3. Does the child ever write unassisted?
The practice of writing is not just putting words on a page but "the act of thinking and organizing and having a coherent sequence of ideas," says neuroscientist Adam Gazzaley, professor at the University of California, San Francisco and author of "The Distracted Mind."
- If we stop doing that — particularly at a young age, when brains are most able to form new neural pathways — "don't we just lose something at the heart of what it means to be human?" Gazzaley asks.
- Some studies — including one that used EEG measurements — suggest that leaning on AI for writing tasks affects brain activity and reduces critical thinking, and that using it for brainstorming can lead to less diversity in ideas.
4. Does the child experience other friction in school that's important for learning?

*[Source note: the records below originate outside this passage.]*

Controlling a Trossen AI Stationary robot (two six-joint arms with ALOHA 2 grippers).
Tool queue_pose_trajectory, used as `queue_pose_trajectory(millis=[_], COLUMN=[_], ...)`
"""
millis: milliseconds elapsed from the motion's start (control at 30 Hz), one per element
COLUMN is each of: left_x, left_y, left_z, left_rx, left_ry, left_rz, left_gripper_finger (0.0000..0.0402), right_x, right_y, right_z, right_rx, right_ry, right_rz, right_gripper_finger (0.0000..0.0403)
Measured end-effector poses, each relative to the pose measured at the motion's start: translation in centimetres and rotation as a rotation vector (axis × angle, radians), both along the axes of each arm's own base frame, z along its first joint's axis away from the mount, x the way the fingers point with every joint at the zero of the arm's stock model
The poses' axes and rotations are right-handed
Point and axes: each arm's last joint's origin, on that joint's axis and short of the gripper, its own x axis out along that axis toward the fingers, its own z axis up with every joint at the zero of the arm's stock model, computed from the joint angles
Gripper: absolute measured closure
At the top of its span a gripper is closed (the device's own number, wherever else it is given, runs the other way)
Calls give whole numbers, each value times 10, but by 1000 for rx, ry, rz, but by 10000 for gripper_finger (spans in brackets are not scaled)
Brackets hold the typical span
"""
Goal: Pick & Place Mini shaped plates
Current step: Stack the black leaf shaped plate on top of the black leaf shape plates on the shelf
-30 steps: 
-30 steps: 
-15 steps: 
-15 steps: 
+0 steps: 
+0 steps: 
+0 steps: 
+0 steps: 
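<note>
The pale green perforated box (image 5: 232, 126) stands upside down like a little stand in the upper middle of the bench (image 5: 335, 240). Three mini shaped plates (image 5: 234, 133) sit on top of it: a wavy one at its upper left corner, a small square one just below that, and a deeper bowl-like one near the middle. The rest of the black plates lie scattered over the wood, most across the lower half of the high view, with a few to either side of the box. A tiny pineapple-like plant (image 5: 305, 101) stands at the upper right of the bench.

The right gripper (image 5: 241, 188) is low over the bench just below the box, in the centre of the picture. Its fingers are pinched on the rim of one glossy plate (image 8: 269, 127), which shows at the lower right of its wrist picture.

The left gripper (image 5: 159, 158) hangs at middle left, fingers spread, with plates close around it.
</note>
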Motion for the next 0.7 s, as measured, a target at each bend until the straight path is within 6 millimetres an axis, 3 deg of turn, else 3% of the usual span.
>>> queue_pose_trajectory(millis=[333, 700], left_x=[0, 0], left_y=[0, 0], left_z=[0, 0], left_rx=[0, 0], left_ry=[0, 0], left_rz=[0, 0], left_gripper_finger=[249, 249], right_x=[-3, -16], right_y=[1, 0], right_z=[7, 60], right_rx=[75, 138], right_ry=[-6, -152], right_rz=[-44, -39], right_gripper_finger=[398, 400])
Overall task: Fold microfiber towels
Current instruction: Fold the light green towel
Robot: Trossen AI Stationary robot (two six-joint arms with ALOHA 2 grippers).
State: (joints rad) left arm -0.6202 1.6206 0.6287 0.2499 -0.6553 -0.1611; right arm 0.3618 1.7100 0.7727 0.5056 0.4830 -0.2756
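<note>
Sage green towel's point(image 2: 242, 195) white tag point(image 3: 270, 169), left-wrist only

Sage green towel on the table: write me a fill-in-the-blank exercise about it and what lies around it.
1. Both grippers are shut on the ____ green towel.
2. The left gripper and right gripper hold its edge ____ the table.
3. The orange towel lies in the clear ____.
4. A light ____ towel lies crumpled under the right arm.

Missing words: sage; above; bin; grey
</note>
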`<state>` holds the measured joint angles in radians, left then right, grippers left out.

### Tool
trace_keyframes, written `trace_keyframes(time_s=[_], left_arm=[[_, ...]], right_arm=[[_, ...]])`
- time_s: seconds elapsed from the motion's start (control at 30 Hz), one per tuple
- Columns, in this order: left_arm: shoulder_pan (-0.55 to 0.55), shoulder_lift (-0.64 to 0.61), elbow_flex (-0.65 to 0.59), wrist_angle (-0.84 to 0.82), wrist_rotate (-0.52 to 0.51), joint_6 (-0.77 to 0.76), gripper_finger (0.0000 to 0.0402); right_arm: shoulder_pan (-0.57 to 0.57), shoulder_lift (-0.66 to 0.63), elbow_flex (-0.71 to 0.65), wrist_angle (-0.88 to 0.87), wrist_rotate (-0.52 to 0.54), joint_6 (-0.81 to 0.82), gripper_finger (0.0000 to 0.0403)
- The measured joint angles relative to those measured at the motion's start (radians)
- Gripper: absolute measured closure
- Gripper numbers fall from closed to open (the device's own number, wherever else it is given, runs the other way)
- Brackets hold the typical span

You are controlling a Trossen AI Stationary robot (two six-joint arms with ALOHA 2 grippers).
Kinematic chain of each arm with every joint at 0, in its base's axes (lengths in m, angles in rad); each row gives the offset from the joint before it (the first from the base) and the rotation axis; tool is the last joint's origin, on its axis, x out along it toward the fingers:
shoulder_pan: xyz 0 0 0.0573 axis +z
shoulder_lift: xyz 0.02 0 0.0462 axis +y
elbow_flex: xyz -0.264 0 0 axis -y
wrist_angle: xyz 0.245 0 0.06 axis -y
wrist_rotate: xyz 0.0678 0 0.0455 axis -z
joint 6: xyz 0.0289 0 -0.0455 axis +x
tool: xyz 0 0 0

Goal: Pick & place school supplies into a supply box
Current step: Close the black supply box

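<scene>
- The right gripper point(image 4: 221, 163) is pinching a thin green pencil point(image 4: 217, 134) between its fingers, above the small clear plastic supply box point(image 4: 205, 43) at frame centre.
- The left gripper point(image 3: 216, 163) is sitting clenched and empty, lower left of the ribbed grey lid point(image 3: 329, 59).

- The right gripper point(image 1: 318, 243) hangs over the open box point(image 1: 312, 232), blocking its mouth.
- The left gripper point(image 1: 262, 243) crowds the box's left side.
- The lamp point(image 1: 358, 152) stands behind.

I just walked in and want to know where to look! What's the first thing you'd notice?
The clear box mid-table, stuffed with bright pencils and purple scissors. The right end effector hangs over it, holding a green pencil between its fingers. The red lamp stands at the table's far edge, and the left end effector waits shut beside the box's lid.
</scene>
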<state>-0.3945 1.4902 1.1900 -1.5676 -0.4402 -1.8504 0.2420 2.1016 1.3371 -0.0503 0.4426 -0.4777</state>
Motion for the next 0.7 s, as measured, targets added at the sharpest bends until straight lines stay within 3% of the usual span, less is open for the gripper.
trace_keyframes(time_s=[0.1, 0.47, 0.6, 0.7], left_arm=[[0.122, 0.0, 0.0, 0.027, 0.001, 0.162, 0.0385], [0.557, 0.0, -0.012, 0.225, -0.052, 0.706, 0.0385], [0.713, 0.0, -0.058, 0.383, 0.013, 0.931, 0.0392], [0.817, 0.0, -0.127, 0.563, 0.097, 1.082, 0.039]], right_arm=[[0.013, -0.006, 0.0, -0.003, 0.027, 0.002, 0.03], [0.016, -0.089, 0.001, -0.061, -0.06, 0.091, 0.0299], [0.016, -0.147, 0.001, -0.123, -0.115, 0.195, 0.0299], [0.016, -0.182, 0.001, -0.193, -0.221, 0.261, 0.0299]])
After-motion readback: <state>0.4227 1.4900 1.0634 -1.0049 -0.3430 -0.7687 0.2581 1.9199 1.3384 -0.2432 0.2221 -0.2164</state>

Humans prefer to "take the path of least resistance," called cognitive heuristics — so it makes sense that they like generative AI, which makes things easier, says psychologist Gloria Mark, author of "Attention Span" and chancellor's professor emerita at University of California, Irvine. That's not always a good thing.
- It's "high-friction, low-reward" experiences that help you "develop into a tough person" who's resilient, confident and has agency, Perry says.
Bottom line: It can be hard for parents to know where to focus their energy when it comes to monitoring the use of AI tools, but asking a few key questions is a start.